After 1917, the Renaissance Egg was inventoried by the Bolshevik authorities and held in the Sovnarkom and later Gokhran collections. In the 1920s and 1930s, the Soviet government sold a number of Imperial Easter eggs through Western dealers — principally Armand Hammer and Alexander Schaffer — to Western collectors as part of the broader sale of Russian Imperial treasure to fund Soviet industrial development. The Renaissance Egg was sold in this period and acquired by Henry Walters of Baltimore, who held it until his death in 1931. The egg subsequently passed through several hands before being acquired by Malcolm Forbes for the Forbes Collection in the 1960s.

The Forbes Collection, the largest private collection of Imperial Easter eggs assembled in the twentieth century, was sold by the Forbes family in 2004 to the Russian businessman Viktor Vekselberg, who returned the eggs to Russia and established the Fabergé Museum in the Shuvalov Palace in Saint Petersburg, where the Renaissance Egg has been displayed since the museum's opening in 2013.

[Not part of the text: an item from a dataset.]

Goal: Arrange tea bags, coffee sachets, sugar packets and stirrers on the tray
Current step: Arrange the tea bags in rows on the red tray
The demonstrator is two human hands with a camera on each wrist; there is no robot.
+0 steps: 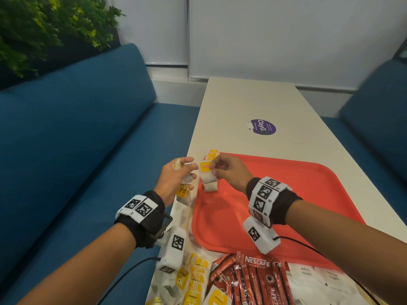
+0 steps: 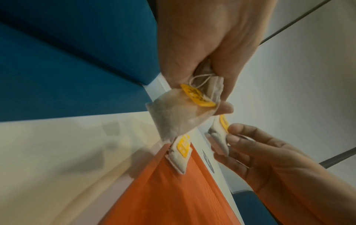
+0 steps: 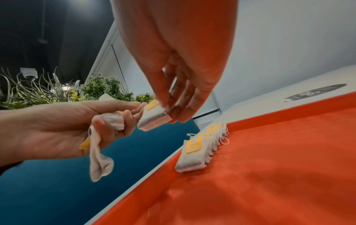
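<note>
While the left hand clutches several tea bags left of centre in the head view, the right hand pinches one tea bag above the red tray, where a row of tea bags lines its left rim.

I see a yellow-tagged tea bag pinched above the red tray, a row of tea bags lining its left edge.
</note>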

In the trade and scholarship

The Imperial Fabergé eggs are not normally available on the commercial market. The fifty surviving Imperial eggs (of fifty-two known to have been made) are distributed across museums and a small number of private collections. The literature on the eggs is extensive, with major scholarly contributions from Géza von Habsburg, Marina Lopato, Tatiana Fabergé and others. Catalogues from major Fabergé exhibitions held at the Metropolitan Museum, the Walters Art Museum, the Hermitage, and the Fabergé Museum provide the principal scholarly reference for individual eggs including the Renaissance.